= Leonard Dacre =

English gentry and rebel

Leonard Dacre (by 1533 – 12 August 1573) was an English nobleman, one of the promoters of the Northern Rebellion against Queen Elizabeth.

==Life==
He was the second son of William Dacre, 3rd Baron Dacre of Gilsland and brother of Thomas Dacre, 4th Baron Dacre. He is estimated to have been born by 1533. His family, pre-eminent in Cumberland, was among the oldest and most powerful on the northern border.

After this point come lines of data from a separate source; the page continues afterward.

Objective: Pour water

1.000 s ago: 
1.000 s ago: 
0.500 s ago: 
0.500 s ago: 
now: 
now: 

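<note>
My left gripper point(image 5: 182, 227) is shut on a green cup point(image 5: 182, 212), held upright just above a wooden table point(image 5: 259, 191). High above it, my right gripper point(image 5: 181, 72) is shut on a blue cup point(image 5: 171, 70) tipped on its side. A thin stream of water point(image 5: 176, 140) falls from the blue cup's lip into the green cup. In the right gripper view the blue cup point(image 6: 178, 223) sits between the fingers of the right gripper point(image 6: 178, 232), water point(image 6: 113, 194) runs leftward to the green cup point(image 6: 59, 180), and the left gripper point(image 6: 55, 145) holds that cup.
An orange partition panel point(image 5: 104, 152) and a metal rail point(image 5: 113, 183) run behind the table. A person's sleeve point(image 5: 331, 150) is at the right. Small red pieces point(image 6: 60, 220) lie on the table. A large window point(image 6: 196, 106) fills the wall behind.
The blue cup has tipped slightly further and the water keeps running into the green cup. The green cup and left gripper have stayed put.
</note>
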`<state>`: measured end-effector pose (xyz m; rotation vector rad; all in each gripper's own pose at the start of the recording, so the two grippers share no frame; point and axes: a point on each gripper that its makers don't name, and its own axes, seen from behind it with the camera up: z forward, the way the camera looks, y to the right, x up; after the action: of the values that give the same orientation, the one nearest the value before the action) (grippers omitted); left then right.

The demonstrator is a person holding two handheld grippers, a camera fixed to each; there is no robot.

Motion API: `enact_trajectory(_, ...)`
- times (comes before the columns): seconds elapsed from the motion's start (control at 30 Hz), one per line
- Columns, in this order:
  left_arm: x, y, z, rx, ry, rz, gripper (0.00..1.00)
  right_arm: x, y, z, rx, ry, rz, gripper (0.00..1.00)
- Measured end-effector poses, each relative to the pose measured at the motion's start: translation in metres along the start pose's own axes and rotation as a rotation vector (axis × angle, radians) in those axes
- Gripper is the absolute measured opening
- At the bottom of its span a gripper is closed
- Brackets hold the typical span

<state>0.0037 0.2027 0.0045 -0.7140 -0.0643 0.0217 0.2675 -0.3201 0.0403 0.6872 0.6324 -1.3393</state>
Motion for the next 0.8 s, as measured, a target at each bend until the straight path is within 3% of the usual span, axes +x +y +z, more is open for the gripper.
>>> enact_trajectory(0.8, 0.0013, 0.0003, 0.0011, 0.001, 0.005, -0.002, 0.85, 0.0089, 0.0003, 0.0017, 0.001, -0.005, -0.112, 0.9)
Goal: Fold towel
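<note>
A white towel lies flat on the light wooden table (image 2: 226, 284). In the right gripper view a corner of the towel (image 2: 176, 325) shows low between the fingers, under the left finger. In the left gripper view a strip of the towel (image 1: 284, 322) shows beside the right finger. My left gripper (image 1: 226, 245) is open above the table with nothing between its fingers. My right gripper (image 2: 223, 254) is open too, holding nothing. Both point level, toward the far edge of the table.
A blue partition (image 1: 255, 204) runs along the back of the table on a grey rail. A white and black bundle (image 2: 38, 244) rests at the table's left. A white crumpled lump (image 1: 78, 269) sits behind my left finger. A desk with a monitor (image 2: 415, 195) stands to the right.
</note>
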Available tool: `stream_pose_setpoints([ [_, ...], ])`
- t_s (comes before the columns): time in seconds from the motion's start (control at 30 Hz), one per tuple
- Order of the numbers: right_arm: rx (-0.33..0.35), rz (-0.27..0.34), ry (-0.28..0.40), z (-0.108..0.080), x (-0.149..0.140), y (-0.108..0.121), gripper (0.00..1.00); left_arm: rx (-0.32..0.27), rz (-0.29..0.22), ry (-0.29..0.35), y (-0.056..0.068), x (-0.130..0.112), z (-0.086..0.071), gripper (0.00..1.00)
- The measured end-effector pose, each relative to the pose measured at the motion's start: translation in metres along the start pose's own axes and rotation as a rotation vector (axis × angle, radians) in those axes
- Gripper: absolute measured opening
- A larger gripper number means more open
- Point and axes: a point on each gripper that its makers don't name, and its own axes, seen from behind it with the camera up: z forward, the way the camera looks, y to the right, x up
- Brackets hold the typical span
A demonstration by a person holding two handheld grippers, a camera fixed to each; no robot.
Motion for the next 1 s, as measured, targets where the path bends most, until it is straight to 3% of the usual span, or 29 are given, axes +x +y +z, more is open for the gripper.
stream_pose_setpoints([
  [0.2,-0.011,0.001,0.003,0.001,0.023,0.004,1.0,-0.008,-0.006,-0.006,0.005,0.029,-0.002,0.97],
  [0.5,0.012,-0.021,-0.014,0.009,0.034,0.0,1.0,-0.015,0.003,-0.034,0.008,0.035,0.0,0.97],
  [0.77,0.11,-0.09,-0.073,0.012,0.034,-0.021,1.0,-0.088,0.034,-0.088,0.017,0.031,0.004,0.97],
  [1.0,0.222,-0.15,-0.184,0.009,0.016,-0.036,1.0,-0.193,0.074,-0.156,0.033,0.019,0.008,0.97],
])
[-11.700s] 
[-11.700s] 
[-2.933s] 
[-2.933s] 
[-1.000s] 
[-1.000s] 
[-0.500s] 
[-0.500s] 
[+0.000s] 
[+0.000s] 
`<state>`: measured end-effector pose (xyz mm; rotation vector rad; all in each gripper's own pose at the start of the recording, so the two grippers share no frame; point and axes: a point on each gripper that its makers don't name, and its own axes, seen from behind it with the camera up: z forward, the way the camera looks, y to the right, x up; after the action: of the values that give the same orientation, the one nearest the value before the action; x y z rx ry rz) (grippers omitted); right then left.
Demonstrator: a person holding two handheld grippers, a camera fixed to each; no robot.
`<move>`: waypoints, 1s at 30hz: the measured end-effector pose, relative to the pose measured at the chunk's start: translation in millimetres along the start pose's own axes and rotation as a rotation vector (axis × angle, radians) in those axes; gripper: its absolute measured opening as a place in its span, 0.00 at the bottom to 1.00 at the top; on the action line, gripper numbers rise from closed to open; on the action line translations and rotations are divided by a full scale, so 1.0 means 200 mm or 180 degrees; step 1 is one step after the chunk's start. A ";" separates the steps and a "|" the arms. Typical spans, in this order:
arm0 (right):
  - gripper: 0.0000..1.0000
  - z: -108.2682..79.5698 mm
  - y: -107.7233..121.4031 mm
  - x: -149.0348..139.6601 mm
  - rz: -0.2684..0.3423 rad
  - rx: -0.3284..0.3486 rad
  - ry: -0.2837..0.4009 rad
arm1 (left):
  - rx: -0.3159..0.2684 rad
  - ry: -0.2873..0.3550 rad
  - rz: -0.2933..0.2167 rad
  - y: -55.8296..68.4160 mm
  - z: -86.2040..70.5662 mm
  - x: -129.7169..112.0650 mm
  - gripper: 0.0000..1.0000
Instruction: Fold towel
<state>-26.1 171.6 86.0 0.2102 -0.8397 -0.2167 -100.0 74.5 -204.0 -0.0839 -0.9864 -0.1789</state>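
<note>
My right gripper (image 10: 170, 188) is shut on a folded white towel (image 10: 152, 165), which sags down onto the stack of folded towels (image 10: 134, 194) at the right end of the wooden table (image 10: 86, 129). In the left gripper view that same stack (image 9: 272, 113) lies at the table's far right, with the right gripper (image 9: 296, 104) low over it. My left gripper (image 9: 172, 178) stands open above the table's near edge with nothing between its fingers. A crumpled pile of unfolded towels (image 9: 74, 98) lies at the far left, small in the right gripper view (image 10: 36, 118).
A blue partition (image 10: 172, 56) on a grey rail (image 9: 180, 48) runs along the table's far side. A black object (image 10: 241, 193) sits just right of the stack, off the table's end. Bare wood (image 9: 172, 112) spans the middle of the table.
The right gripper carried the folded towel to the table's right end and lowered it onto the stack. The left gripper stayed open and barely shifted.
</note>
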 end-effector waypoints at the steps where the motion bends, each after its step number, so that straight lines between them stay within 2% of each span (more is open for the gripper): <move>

He attended Parliament as knight of the shire for Cumberland in 1558, 1559 and 1563. He became deeply implicated in the project for the liberation of Mary, Queen of Scots, to whom he wrote friendly letters in 1566. On 17 May 1569 his nephew, George Dacre, 5th Baron Dacre was accidentally killed, in his minority, by the fall of a wooden vaulting-horse at Thetford, Norfolk. George was then in ward to Thomas Howard, 4th Duke of Norfolk; and his three sisters, coheiresses to his estates, were married to the three sons of their guardian, the Duke of Norfolk. Leonard Dacre felt angry and slighted that a large patrimony should legally descend to his nieces.

On the outbreak of the rebellion of 1569, Dacre went to court, and Queen Elizabeth, although she had heard that he had been secretly associated with the rebel earls, saw him at Windsor. He professed himself to be a faithful subject and returned to the north avowedly as an adherent of Elizabeth. Curtis C. Breight sees Dacre as "the best example of maneuvering a magnate into rebellion." In late November 1569, Thomas Radclyffe, Lord President of the North, listed Dacre among the "evil counselors" of the rebels although Dacre was not with them at Durham.

The disorderly flight of the rebels from Hexham convinced him that their cause was desperate. He therefore tried to consolidate a position, seized Greystoke Castle and other houses belonging to the Dacre family, and fortified Naworth Castle as his own inheritance. He gathered together three thousand troops, borderers and Dacre loyalists.

On 24 December 1569, he was actually commended by Thomas Radclyffe, 3rd Earl of Sussex, lieutenant-general of the army of the north, for his honourable service against the rebels. For the Council of the North, Henry le Scrope, 9th Baron Scrope of Bolton was more cautious. On 20 January 1570, he wrote to Cecil that he had received the lord-lieutenant's orders for taking Dacre into custody but that it would be hard to winkle him out of Naworth. Accordingly, Scrope tried to induce him to go to Carlisle, to hold a consultation on the state of the country. Dacre was too wary to leave his stronghold and replied that he was confined to his bed by an ague but added that if Scrope and his colleagues would take dinner at Naworth, they should have his company and the best advice that his simple head could devise.

On 15 February, Henry Carey, 1st Baron Hunsdon, who was at Berwick, received the queen's orders to apprehend Dacre. The battle which decided Dacre's fortune took place on 20 February. At dawn Lord Hunsdon and Sir John Forster came before Naworth Castle but found it so strongly defended that they determined to march to Carlisle to join the force under Lord Scrope. Dacre followed them for 4 mi, to the banks of the Gelt River. His infantry charged Hunsdon's forces, at what is now called the Battle of Gelt Bridge. 'The Dacre tenantry rose splendidly to the occasion on behalf of their ancestral lords, giving what Hunsdon himself described as 'the proudest charge upon my shot that ever I saw'.' However, their attack was repulsed, and Hunsdon, although outnumbered by a factor of two, charged Dacre's foot with his cavalry, killing between 300 and 400 of the rebels and taking between 200 and 300 prisoners. Dacre escaped towards Liddesdale, despite a close pursuit.

Dacre fled to Bedrule Castle in Scotland, and is said to have sat in a convention at Leith with the Scottish nobles in April 1570. Soon afterwards, he retired to Flanders, and in a letter from Francis Norton on 18 September 1571, he is stated to have applied to the Duke of Alva for arms. In June 1572 he was at Mechlin. In the same year he wrote to Jane Dormer, Duchess of Feria, to urge Philip II of Spain to take more energetic means relative to England, as the refugees were without hope. He was then receiving a pension from Philip of one hundred florins per month.

A Latin epitaph upon a monumental stone formerly visible in the church of St. Nicholas at Brussels records that he died in that city on 12 August 1573, then about 40.